In Sweezy v. New Hampshire, the U.S. Supreme Court explained:
The essentiality of freedom in the community of American universities is almost self-evident. No one should underestimate the vital role in a democracy that is played by those who guide and train our youth. To impose any strait jacket upon the intellectual leaders in our colleges and universities would imperil the future of our Nation. No field of education is so thoroughly comprehended by man that new discoveries cannot yet be made. Particularly is that true in the social sciences, where few, if any, principles are accepted as absolutes. Scholarship cannot flourish in an atmosphere of suspicion and distrust. Teachers and students must always remain free to inquire, to study and to evaluate, to gain new maturity and understanding; otherwise, our civilization will stagnate and die.
In Keyishian v. Board of Regents, the Supreme court hammered the point home (internal quotations and citations omitted; emphasis added):
Our Nation is deeply committed to safeguarding academic freedom, which is of transcendent value to all of us, and not merely to the teachers concerned. That freedom is therefore a special concern of the First Amendment, which does not tolerate laws that cast a pall of orthodoxy over the classroom. The vigilant protection of constitutional freedoms is nowhere more vital than in the community of American schools. The classroom is peculiarly the "marketplace of ideas." The Nation's future depends upon leaders trained through wide exposure to that robust exchange of ideas which discovers truth out of a multitude of tongues, [rather] than through any kind of authoritative selection.

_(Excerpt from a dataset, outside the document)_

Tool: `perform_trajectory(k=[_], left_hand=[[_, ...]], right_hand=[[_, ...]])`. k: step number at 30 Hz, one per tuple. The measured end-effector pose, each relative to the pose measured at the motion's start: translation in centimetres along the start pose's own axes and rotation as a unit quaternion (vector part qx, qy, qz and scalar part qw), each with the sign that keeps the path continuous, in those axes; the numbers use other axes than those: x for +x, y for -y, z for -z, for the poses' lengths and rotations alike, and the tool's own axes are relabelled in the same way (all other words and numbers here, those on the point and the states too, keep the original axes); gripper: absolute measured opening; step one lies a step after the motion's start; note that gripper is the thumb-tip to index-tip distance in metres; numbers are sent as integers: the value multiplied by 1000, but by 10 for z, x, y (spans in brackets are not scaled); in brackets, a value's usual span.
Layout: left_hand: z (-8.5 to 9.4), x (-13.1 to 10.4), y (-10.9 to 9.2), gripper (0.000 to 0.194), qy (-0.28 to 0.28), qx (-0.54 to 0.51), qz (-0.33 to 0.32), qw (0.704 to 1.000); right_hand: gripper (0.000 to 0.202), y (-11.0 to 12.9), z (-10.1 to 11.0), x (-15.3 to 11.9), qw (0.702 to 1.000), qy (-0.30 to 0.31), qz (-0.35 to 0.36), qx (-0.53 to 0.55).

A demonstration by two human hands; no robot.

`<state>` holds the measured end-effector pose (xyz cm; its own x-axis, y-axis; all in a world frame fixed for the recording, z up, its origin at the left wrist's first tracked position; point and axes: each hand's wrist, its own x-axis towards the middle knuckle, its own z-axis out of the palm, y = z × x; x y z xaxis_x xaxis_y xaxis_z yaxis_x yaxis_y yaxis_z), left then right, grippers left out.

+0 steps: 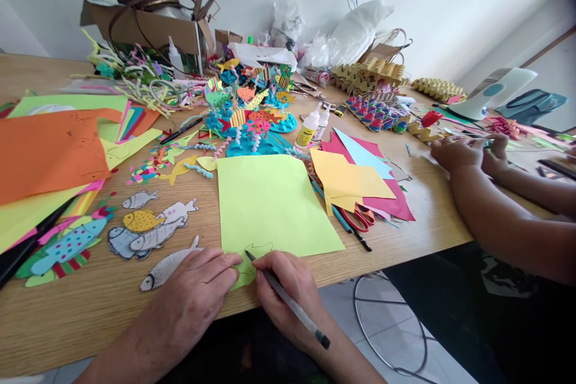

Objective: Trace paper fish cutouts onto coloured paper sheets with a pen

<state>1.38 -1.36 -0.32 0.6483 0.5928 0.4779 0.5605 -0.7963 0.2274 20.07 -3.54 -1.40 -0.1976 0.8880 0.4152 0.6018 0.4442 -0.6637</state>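
My right hand (288,288) grips a pen (292,305), its tip on a light green sheet of paper (270,204) where a thin curved line is drawn. With fingers bent and close together, my left hand (193,288) presses on the sheet's near left corner. Partly under that hand lies a grey paper fish (166,269). More cut-out fish, such as a yellow one (141,220) and a blue spotted one (74,245), lie to the left.
Red-handled scissors (360,218), yellow paper (346,177) and glue bottles (308,127) are right of the sheet. Behind it stands a colourful fish model (252,114). Orange paper (49,153) lies left. Another person's hands (459,153) work at the right, near egg trays (375,111).
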Motion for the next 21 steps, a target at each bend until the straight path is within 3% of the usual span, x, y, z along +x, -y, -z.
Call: perform_trajectory(k=[21], left_hand=[[-6, -5, 1, 26, -2, -13, 11, 1000]], right_hand=[[10, 2, 1, 1, 1000, -5, -29, 7]])
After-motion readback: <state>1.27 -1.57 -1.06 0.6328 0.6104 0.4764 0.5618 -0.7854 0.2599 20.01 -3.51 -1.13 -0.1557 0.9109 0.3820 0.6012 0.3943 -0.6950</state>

Universities are about the free, serious and mutually respectful exchange of ideas, in service to expanding and deepening human understanding—especially on the most difficult and controversial topics. Government bans on ideas, from whatever political direction, undermine that ideal.
A better path forward
While bans on ideas are an unconstitutional approach, governments and educational institutions should take seriously their legal and moral obligation to combat antisemitism and other forms of bigotry. The government should insist that institutions take firm action when students are targeted with conduct that meets the Supreme Court's standard for what constitutes harassment. And the government should insist that colleges and universities take firm action when there are substantial disruptions to classes or events in reserved locations. They should be creating programming that develops students' skills to disagree constructively.

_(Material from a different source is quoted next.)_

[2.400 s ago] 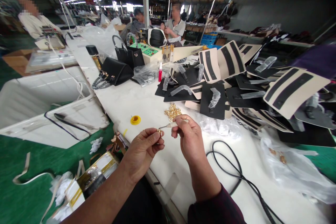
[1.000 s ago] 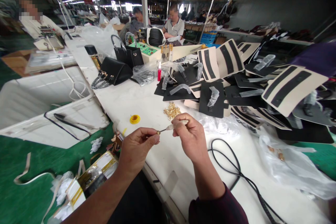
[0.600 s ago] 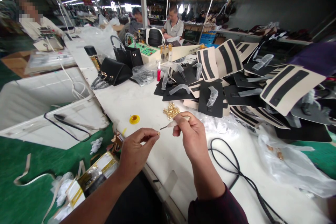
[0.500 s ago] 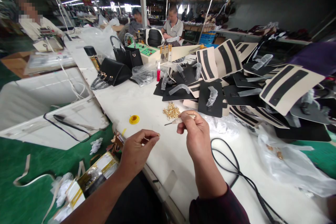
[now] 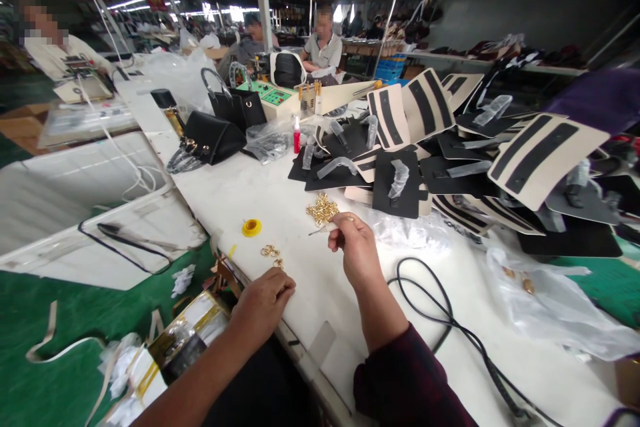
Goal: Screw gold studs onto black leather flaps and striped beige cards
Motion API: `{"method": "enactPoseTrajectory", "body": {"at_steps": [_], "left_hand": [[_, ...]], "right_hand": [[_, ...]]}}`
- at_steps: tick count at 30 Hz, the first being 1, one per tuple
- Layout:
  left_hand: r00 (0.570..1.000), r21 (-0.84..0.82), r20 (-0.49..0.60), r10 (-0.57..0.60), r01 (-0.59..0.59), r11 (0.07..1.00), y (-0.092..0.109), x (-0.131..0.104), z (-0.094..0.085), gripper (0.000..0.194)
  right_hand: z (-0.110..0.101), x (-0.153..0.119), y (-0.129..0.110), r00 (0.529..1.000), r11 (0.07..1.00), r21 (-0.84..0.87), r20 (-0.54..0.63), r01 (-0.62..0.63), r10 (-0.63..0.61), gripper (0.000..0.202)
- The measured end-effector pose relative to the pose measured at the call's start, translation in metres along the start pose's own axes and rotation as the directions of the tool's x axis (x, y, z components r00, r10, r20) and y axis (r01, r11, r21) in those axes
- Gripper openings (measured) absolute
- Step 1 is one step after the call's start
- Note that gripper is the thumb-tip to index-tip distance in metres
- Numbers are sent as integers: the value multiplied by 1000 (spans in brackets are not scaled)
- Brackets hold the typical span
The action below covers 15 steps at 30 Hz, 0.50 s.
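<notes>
Left hand (image 5: 264, 300) low at near edge of white table (image 5: 280, 193), fingers curled together beside small gold rings (image 5: 273, 255) lying there (whether pinching one, cannot tell). Right hand (image 5: 350, 250) raised, thumb and fingers pinching thin pointed tool (image 5: 323, 229), tip aimed left. Gold hardware pile (image 5: 323, 207) just behind. Yellow spool (image 5: 251, 227) left.

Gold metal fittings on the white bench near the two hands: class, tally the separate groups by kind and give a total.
Large heap of gold fittings: 1
Small cluster of gold fittings by the left hand: 1
Yellow spool: 1
Total: 3
</notes>
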<state>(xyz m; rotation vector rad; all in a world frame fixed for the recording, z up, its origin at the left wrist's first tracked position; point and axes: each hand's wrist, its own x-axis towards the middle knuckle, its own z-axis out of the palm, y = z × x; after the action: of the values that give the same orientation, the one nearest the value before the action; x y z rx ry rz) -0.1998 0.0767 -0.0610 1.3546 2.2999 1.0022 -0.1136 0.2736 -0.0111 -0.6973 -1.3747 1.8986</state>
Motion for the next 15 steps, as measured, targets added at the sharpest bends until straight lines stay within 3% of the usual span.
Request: {"method": "enactPoseTrajectory", "body": {"at_steps": [8, 15], "left_hand": [[992, 140, -122, -2, 19, 990, -5, -2, 1, 19], [961, -25, -277, -8, 1, 1000, -12, -20, 2, 13]], "right_hand": [[-1, 4, 11, 998, 995, 83, 7, -55, 54, 19], [5, 1, 6, 995, 984, 144, 29, -102, 99, 23]]}}
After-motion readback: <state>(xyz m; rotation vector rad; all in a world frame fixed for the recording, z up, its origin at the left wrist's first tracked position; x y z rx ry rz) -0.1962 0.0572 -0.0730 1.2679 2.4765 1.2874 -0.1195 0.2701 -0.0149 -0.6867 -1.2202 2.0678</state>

In the period since the attacks of October 7, campuses across the country have become increasingly balkanized and politicized over the conflict in the Middle East. Antisemitism, that ancient hatred, has been arising in ways that are complexly entangled with legitimate concerns that students feel about the fate of the people of Gaza. Some institutions have allowed protesters to disrupt the functioning of their institutions and/or have insufficiently protected Jewish students and faculty from harassment. The federal government and state governments are now determined to correct these problems—and willing to take drastic actions, including imposing deep funding cuts, to do so.

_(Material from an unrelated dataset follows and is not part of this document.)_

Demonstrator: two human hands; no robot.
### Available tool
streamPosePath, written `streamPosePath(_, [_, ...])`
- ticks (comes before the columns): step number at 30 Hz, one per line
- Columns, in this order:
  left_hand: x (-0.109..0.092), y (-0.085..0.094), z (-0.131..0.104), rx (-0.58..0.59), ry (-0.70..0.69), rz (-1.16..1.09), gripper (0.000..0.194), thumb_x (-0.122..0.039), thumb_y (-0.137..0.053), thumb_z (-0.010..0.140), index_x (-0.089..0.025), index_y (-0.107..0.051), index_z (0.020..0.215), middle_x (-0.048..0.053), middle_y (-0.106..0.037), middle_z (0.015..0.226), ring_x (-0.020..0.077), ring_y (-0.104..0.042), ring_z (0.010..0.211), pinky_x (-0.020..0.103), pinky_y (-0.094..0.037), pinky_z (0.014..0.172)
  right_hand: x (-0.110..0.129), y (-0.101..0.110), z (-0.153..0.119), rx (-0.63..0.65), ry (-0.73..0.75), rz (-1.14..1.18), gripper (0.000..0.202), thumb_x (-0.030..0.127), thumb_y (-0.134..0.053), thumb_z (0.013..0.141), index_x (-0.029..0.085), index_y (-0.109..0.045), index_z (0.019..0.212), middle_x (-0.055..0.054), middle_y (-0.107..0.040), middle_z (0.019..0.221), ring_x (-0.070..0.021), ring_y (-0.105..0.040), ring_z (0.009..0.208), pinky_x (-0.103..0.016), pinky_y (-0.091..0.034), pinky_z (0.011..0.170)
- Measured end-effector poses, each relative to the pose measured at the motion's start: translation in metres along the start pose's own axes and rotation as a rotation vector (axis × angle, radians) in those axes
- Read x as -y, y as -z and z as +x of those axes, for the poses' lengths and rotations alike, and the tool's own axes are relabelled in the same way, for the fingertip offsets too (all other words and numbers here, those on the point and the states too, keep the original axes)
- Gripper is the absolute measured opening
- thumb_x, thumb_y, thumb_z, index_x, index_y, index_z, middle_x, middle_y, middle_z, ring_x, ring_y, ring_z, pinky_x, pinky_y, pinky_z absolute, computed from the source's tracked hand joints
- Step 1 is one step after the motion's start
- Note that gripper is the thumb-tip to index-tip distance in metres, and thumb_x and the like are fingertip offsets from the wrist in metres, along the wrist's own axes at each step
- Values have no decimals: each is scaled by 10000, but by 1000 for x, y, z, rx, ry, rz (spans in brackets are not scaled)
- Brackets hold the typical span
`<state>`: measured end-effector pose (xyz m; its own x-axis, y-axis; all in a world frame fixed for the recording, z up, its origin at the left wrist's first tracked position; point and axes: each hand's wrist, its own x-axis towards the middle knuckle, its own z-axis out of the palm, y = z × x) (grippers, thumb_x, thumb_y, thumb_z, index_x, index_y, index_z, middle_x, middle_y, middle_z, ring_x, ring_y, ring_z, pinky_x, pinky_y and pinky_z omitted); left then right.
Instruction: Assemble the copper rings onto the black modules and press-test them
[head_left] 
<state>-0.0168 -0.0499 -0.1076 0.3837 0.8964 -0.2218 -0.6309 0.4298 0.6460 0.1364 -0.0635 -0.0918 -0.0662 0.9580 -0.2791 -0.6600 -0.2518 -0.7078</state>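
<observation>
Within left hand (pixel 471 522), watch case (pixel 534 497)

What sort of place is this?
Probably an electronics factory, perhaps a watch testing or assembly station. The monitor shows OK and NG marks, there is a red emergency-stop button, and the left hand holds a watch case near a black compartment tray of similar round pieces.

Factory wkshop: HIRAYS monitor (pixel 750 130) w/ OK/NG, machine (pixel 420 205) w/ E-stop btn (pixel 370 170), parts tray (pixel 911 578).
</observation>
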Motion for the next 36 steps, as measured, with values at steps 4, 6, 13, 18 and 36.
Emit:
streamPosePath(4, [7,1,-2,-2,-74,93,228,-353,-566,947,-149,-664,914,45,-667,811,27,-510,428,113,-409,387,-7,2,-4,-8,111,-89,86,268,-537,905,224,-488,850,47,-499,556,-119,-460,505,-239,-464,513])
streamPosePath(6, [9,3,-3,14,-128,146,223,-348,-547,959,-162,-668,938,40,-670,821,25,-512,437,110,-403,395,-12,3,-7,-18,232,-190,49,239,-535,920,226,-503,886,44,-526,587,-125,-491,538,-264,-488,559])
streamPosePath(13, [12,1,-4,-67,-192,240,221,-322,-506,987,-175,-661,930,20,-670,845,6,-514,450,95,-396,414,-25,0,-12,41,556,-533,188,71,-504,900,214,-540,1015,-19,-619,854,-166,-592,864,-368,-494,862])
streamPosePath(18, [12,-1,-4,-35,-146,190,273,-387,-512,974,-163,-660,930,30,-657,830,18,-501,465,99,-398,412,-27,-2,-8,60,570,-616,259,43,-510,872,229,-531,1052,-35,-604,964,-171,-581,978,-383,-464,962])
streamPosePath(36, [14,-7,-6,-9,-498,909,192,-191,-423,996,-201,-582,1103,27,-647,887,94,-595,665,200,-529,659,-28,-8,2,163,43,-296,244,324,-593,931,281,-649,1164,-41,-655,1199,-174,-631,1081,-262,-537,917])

But as this example in New York State illustrates, not all of the responses are consistent with maintaining the integrity of higher education. Because addressing antisemitism on campus and preserving open inquiry are both essential, we have laid out a variety of tools that university leaders can and must employ in response to these developments. We cannot censor our way out of bigotry. New York and other jurisdictions should instead prioritize tactics that rely on dialogue over politically-enforced silence.